I nod. Where’s this going?
“I bought the broccoli, the chicken, the garlic, peppers, onions, pasta, then went out to the car, figuring I had fifteen minutes to get here. But when I went to open the door, no keys. So back into the supermarket, checked with the cashier. Nada. She made an announcement on the loudspeaker. Still, nada. I retraced my steps, figuring they might have fallen out of my pocket. Up and down the aisles I went like a loonybird. Finally, I knew I was going to be late. Everything’s gone wrong since you left. No heat. No electricity. Shit, we had to wash with cold water for almost two weeks. Then Jennifer had the accident . . . .”
“Yeah, I’ll tell you about that later.” He holds up his hand. “So I go back into the veggie aisle, and I figure I must have dropped them there somewhere. There was a lady in front of the broccoli who must’ve thought I was nuts. I grabbed a fuckin’ carriage and started throwing all the broccoli out of the bin and into the carriage. She ran away like I was gonna attack her.”
I can’t help but laugh. Yet he’s not finished.
“I had about half the broccoli out of there. One of the store managers came by and started putting it back, telling me they were going to call security. Then I found them.”
“The keys! They were in the fuckin’ broccoli.”
He ran out of the store like a thief, almost killing himself to get to the airport in time. The stress of the past couple of weeks has broken him down and he’s still crying and laughing and crying again. I hold him as I would a child and think that I’ve become the parent in this relationship.
Hurricanes: Florida, October 2, 2004
After putting away the steel shutters, Norris gets a phone call and takes it in the bedroom. It’s another woman. And they’re not just friends.

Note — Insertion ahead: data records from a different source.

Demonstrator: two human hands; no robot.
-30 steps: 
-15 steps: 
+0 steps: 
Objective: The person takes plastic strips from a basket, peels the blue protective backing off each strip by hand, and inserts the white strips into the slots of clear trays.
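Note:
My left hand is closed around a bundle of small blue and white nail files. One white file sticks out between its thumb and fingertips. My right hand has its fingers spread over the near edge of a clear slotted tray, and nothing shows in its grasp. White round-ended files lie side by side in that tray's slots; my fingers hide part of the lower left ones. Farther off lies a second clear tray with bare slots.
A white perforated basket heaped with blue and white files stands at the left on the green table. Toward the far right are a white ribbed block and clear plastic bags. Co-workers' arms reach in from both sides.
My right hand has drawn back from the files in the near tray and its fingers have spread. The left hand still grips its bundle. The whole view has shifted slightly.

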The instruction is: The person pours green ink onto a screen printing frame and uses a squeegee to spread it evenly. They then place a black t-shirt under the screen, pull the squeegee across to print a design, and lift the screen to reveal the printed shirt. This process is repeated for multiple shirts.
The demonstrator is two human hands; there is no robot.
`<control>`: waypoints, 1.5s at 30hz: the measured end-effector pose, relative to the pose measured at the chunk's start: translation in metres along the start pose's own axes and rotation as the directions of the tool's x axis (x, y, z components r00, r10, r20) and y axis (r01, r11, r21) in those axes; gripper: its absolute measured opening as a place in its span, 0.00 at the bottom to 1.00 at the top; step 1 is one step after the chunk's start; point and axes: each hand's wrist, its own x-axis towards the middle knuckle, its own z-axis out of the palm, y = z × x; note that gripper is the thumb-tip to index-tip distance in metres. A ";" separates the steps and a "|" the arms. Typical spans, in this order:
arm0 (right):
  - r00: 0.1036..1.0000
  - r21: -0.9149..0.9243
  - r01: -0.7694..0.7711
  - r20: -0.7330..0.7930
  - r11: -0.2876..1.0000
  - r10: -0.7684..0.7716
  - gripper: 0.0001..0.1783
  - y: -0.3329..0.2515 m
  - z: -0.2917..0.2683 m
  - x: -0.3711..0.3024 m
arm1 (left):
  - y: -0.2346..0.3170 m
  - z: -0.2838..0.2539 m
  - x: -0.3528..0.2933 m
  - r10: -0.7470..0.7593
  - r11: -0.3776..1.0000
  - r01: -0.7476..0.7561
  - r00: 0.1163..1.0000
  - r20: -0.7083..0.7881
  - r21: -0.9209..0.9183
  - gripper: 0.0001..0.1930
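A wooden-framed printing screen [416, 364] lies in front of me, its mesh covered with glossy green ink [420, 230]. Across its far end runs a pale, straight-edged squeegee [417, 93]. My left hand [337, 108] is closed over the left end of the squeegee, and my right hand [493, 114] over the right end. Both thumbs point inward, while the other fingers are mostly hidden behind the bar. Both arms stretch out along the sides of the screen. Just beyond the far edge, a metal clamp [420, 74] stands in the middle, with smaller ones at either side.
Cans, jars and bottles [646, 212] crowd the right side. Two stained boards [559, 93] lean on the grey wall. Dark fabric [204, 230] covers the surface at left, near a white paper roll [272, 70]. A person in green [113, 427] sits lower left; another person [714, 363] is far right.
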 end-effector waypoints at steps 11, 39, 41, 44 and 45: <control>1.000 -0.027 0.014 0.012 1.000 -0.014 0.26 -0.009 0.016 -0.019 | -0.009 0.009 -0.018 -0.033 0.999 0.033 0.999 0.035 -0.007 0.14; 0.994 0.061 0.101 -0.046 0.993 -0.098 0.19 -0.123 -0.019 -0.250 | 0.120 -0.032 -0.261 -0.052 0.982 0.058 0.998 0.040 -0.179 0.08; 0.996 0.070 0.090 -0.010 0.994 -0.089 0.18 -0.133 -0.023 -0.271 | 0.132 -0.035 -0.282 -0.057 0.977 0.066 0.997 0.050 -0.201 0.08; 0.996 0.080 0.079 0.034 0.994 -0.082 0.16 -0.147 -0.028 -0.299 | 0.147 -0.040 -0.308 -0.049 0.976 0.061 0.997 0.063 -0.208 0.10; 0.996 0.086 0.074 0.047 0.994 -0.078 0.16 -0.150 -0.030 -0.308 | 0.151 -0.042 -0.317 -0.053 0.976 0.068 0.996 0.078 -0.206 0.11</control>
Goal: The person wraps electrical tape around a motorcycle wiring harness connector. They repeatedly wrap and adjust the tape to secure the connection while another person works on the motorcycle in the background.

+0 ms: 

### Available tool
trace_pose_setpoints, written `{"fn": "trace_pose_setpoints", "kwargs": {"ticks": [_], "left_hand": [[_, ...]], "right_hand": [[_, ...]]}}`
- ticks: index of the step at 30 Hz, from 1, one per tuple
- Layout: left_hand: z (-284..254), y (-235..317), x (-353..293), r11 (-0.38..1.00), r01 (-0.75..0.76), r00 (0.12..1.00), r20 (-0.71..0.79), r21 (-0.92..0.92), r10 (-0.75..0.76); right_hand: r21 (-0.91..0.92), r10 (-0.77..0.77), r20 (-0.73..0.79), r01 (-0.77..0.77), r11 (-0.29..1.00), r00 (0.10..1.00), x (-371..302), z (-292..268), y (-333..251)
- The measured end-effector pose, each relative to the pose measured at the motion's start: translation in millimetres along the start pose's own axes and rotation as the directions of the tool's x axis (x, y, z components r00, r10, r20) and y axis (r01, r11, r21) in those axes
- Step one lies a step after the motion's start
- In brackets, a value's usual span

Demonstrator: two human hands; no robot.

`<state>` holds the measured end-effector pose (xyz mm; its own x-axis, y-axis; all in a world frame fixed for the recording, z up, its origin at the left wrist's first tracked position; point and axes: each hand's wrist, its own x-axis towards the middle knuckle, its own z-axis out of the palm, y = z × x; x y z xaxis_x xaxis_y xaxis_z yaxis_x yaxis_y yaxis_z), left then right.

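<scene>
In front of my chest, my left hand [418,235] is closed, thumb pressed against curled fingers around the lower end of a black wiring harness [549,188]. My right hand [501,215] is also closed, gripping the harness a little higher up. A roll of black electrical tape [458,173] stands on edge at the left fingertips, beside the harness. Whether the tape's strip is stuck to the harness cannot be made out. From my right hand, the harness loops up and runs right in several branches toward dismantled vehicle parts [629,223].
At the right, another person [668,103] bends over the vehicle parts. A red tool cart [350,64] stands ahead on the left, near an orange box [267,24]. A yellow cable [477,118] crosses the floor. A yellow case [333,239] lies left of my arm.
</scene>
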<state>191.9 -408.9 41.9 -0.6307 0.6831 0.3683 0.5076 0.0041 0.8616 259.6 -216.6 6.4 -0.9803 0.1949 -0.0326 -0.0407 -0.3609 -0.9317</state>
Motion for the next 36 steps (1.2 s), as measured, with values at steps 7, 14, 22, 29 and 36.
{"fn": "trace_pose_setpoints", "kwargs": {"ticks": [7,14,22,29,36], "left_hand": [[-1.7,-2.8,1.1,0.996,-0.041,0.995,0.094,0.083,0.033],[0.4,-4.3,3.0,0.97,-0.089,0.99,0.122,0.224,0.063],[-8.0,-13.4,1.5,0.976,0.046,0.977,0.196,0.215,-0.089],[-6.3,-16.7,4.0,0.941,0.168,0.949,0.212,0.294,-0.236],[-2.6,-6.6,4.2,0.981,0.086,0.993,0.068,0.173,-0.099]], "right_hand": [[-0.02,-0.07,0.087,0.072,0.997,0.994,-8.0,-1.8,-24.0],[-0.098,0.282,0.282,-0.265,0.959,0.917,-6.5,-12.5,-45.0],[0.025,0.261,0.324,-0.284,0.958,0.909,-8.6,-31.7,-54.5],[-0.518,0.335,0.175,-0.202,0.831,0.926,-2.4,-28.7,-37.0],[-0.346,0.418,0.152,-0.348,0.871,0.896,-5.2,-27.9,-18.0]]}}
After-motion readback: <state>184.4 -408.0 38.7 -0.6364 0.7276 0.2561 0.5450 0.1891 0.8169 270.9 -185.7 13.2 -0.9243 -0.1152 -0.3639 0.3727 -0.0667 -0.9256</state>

When his phone call finishes, I don’t have the energy to address the issue. I sit with my arms folded across my chest.
“I think we can’t withstand another hurricane season like the one we just had,” he says, ignoring the elephant in the room. “Next year could be worse and the insurance companies won’t be giving out policies on houses that have been hit by hurricanes before.”
“We could move.”
The two of us are quiet, each wrapped in our own thoughts about that possibility. I’m happy in West Palm, but the specters of his previous relationships and the connections he maintains with them are poking holes in that happiness. Moving might be good for us.
“Where would we move to?” he says.
“I don’t know, but we could do some research.”
In December, we move to Raleigh. Snow is falling when the moving truck pulls into the driveway. His mother is talking about following us. My family in New England is happy to have me closer to them.
I have my fingers crossed that the storms won’t find me here.